Items from a data source
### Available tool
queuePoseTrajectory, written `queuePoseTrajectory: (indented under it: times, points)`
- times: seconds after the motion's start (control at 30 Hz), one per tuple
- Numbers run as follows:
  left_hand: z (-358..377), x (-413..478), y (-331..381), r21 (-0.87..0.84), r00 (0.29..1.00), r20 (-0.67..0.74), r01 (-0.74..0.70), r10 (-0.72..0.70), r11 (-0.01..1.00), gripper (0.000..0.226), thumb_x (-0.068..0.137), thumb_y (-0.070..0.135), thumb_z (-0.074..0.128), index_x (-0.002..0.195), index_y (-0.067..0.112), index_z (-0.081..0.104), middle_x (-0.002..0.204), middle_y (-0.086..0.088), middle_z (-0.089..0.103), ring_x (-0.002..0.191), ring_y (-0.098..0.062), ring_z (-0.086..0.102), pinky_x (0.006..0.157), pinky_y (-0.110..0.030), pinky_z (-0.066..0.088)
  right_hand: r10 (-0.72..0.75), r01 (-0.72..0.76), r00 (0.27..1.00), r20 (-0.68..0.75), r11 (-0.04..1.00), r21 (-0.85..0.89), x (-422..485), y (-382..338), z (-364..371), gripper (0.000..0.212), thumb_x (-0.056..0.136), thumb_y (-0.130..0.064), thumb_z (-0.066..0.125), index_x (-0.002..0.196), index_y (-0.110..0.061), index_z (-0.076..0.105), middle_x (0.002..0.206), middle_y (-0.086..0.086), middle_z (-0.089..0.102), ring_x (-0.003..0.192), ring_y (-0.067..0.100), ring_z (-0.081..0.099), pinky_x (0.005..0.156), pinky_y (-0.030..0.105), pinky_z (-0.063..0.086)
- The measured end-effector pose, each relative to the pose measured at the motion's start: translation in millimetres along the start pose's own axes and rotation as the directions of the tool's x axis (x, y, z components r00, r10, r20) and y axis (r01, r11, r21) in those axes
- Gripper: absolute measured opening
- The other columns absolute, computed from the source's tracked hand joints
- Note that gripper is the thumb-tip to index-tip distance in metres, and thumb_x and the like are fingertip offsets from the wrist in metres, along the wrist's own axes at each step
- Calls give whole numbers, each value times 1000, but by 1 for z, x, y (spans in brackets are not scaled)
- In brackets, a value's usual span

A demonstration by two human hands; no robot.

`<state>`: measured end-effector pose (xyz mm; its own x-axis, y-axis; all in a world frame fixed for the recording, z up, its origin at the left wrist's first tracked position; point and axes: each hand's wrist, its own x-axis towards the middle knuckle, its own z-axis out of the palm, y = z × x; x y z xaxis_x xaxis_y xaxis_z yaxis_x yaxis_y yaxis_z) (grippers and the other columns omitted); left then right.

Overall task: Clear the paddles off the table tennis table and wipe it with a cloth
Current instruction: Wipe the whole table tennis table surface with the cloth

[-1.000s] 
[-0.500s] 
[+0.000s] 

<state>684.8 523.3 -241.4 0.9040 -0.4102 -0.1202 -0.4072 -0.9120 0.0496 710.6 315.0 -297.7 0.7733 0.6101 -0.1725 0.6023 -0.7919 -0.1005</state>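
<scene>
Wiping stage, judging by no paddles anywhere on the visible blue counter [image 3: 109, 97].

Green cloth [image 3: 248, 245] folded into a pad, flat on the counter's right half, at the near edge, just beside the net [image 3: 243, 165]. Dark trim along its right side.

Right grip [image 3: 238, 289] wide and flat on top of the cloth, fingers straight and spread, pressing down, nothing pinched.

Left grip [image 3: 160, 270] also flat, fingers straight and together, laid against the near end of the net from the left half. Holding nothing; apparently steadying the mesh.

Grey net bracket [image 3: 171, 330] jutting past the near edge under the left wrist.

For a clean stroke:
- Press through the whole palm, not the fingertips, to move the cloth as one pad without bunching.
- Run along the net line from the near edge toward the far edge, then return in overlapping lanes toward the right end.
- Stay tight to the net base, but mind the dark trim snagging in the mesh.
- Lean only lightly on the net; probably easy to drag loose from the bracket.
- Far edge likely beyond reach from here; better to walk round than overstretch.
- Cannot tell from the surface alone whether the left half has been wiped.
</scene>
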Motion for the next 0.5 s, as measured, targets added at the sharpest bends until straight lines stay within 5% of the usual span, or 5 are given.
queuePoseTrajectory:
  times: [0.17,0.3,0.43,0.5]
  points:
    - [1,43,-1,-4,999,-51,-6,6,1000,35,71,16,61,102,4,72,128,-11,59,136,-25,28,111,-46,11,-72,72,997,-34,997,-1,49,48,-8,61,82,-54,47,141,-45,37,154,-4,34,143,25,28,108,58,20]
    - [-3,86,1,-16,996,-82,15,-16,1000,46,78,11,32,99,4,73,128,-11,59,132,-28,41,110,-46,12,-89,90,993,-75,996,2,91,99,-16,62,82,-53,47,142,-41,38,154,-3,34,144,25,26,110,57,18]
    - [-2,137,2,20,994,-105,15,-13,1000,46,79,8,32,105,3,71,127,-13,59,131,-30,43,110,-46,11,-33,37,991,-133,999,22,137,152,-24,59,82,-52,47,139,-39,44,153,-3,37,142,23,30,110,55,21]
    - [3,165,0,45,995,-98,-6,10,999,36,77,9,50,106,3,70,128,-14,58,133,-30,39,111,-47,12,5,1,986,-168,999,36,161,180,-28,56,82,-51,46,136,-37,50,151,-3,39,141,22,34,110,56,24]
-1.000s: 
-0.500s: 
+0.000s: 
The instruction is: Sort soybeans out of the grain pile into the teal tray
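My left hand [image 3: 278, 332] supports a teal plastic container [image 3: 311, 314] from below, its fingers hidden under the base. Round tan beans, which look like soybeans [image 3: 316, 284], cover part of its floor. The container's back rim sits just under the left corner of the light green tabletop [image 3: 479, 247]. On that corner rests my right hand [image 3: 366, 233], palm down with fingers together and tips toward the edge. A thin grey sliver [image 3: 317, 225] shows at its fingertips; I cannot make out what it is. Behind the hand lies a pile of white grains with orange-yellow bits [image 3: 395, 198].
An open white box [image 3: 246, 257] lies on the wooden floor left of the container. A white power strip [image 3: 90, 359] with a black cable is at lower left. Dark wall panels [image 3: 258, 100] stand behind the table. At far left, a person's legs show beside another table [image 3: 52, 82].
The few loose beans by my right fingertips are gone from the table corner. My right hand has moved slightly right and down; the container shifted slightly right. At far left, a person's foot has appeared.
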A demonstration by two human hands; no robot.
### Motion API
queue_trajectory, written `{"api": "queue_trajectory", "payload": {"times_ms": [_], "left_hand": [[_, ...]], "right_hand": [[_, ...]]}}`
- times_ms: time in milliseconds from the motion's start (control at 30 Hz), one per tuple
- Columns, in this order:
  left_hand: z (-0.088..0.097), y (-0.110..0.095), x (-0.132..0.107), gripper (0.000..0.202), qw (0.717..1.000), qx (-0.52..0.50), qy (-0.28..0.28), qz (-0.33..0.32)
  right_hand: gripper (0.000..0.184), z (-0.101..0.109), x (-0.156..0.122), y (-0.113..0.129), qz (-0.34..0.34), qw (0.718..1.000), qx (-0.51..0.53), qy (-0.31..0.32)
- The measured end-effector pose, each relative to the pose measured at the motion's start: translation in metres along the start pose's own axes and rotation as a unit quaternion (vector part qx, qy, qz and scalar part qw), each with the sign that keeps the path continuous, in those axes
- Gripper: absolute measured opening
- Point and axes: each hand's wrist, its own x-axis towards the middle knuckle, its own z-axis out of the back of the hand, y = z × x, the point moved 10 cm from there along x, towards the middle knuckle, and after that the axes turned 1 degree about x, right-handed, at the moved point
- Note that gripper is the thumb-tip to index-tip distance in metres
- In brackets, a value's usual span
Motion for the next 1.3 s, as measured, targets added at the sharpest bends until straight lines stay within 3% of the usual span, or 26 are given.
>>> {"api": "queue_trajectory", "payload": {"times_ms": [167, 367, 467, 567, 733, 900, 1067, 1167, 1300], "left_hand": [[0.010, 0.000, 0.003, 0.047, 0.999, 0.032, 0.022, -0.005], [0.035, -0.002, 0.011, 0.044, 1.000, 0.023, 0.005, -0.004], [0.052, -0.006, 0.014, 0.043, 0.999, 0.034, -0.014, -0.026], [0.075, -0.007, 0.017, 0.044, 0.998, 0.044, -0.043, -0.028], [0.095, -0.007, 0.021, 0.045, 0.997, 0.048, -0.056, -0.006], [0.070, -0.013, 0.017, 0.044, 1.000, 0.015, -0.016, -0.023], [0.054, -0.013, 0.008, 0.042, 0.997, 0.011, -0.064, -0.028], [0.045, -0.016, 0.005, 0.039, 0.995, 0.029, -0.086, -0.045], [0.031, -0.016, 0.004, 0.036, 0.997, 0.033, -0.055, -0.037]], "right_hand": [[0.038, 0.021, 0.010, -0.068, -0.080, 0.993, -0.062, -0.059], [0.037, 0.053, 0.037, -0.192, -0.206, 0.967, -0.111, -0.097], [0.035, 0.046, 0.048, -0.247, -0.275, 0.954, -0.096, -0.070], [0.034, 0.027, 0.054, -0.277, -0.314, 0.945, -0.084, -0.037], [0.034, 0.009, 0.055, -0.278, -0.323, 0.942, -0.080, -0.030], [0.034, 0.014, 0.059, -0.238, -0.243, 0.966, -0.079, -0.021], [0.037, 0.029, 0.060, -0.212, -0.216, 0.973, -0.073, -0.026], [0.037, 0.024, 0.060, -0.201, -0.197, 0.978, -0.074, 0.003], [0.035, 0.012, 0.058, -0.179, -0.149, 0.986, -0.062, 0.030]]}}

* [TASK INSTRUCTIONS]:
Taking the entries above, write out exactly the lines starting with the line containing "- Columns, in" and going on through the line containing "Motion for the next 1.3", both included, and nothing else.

* [THE ANSWER]:
- Columns, in this order:
  left_hand: z (-0.088..0.097), y (-0.110..0.095), x (-0.132..0.107), gripper (0.000..0.202), qw (0.717..1.000), qx (-0.52..0.50), qy (-0.28..0.28), qz (-0.33..0.32)
  right_hand: gripper (0.000..0.184), z (-0.101..0.109), x (-0.156..0.122), y (-0.113..0.129), qz (-0.34..0.34), qw (0.718..1.000), qx (-0.51..0.53), qy (-0.31..0.32)
- The measured end-effector pose, each relative to the pose measured at the motion's start: translation in metres along the start pose's own axes and rotation as a unit quaternion (vector part qx, qy, qz and scalar part qw), each with the sign that keeps the path continuous, in those axes
- Gripper: absolute measured opening
- Point and axes: each hand's wrist, its own x-axis towards the middle knuckle, its own z-axis out of the back of the hand, y = z × x, the point moved 10 cm from there along x, towards the middle knuckle, and after that the axes turned 1 degree about x, right-handed, at the moved point
- Note that gripper is the thumb-tip to index-tip distance in metres
- In brackets, a value's usual span
Motion for the next 1.3 s, as measured, targets added at the sharpest bends until straight lines stay within 3% of the usual span, or 26 are given.

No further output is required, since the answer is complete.